■ TASK ITEM ■
Write out exactly the lines below that run from the one containing "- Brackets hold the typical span" through the one containing "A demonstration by", both included, with no other lines.

■ DATA FOR THIS TASK ■
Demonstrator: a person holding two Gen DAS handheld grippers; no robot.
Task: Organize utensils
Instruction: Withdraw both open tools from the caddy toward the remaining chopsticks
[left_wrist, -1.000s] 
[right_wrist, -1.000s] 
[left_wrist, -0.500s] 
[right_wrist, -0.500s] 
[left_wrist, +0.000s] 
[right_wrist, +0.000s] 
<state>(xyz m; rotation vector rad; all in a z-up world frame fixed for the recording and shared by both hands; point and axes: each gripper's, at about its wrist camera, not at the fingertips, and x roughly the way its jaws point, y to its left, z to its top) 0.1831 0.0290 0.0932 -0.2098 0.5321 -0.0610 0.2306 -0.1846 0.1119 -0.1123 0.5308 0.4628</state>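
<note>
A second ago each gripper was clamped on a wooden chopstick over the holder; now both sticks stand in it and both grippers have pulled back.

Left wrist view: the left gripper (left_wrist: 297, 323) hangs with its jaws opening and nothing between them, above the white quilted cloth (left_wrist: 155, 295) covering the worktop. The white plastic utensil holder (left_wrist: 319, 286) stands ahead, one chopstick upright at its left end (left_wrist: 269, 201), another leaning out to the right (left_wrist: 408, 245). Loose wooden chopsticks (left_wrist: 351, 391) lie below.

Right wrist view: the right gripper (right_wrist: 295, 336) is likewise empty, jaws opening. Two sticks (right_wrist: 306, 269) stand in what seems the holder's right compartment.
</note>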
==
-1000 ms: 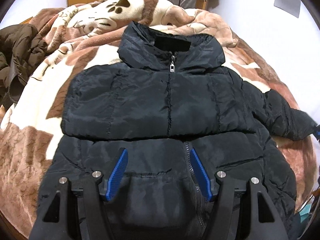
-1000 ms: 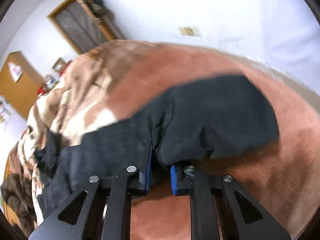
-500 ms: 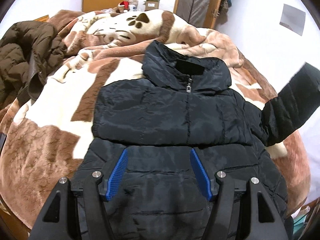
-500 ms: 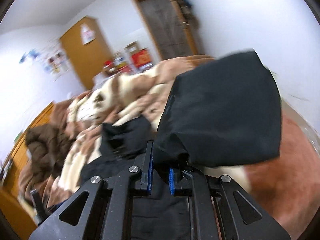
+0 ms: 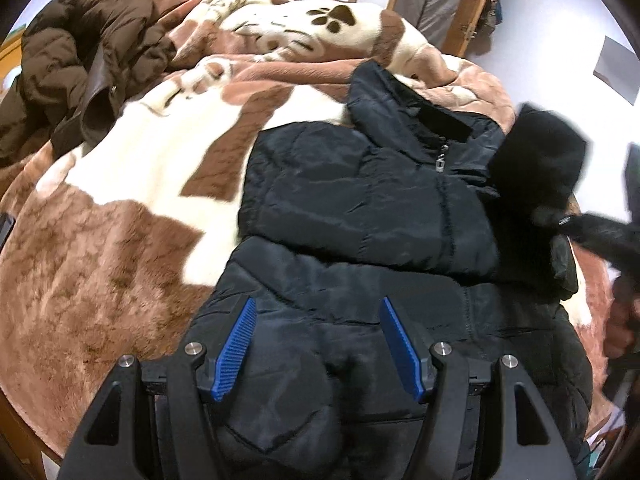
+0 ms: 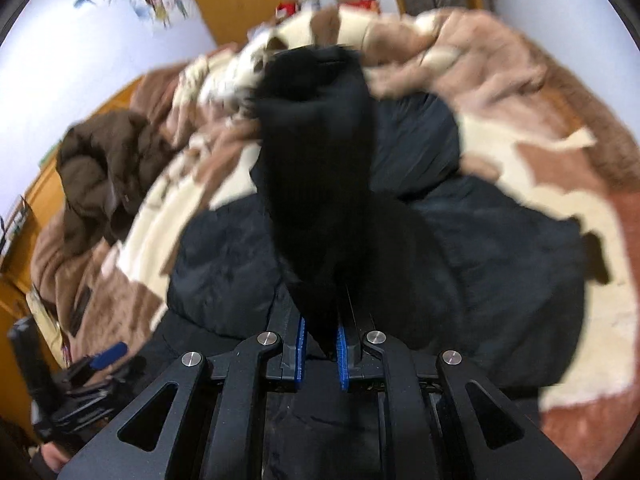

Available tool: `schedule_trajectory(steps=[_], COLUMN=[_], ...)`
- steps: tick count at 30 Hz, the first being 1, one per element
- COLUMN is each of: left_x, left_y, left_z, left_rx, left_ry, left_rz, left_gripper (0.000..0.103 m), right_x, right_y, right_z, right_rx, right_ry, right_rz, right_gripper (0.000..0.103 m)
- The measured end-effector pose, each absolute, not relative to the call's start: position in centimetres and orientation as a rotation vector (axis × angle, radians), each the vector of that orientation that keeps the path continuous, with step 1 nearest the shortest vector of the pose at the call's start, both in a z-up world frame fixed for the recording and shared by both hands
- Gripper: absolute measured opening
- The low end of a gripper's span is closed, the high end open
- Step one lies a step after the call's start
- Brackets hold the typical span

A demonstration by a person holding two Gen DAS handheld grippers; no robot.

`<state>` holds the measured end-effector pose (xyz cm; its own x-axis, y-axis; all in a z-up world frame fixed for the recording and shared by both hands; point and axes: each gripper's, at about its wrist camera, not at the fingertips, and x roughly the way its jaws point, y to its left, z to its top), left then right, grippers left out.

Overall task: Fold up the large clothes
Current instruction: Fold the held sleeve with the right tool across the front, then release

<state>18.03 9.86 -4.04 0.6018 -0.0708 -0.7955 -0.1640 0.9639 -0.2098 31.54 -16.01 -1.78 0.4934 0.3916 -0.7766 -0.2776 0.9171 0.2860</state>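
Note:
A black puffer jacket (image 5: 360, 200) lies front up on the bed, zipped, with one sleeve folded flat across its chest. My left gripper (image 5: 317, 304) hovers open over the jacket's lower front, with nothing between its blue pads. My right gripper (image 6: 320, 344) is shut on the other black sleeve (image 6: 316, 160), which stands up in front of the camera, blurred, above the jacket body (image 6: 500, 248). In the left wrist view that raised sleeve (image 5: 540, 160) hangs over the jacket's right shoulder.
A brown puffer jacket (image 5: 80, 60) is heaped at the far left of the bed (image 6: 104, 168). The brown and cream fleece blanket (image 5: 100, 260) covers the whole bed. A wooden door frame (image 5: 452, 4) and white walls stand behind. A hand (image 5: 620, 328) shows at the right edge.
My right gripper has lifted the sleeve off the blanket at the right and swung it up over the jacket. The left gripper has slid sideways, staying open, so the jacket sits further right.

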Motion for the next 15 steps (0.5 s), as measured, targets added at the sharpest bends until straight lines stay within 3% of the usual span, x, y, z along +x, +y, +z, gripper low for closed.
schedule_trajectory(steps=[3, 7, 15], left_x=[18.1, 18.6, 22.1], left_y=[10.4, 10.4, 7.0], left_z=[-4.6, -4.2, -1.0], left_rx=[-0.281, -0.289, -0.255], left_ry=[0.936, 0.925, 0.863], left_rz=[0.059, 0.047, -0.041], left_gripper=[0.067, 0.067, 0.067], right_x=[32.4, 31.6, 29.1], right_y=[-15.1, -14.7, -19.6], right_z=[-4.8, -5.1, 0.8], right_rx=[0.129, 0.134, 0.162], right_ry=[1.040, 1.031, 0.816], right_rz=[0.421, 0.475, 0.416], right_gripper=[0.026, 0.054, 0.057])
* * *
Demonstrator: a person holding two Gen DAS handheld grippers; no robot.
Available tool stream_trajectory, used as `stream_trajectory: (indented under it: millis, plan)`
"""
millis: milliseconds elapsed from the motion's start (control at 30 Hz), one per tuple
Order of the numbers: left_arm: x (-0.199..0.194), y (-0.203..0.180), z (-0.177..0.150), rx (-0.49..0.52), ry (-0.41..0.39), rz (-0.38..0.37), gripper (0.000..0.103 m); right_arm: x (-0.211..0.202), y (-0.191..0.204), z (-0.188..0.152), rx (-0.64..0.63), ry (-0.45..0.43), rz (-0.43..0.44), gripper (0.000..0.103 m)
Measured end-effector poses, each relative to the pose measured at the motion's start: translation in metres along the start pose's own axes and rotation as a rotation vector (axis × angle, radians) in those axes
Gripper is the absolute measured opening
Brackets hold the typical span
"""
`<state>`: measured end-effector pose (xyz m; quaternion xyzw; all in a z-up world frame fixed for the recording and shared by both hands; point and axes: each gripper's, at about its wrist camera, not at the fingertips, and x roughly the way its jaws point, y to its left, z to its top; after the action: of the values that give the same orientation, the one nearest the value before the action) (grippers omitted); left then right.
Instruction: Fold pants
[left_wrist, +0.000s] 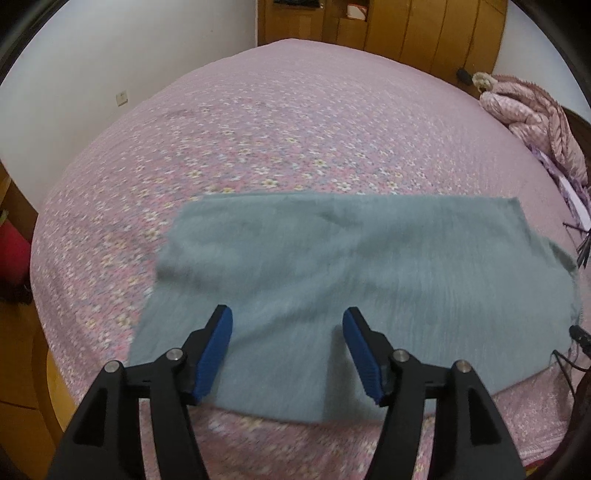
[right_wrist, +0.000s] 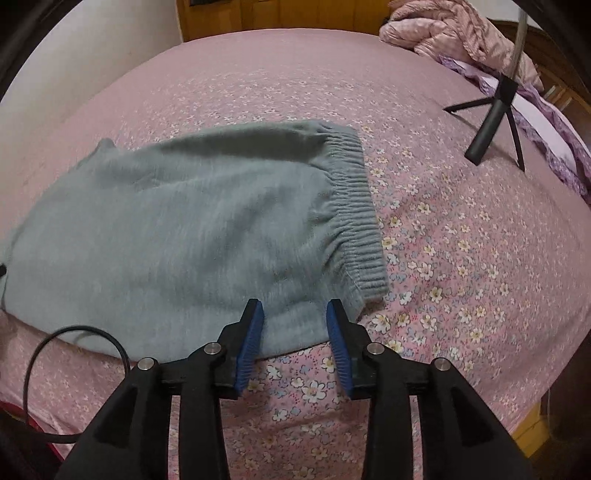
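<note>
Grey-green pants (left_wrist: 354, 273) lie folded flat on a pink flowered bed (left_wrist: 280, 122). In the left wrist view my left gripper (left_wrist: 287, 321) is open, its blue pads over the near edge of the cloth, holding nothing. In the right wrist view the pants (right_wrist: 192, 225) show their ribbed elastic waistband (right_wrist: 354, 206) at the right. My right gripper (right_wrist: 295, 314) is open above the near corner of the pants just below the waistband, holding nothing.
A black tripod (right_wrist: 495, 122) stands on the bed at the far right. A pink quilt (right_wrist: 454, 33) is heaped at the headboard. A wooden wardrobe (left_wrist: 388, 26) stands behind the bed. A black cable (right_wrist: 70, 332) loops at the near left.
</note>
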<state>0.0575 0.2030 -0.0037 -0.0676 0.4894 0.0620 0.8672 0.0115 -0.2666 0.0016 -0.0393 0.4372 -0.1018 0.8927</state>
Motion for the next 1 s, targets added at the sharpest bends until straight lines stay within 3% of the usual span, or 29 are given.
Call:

■ YOUR SOLUTION ■
- Brackets hold the typical span

A demonstration by a person holding two Gen DAS handheld grippers; no robot.

What the exercise asked for has been given in full.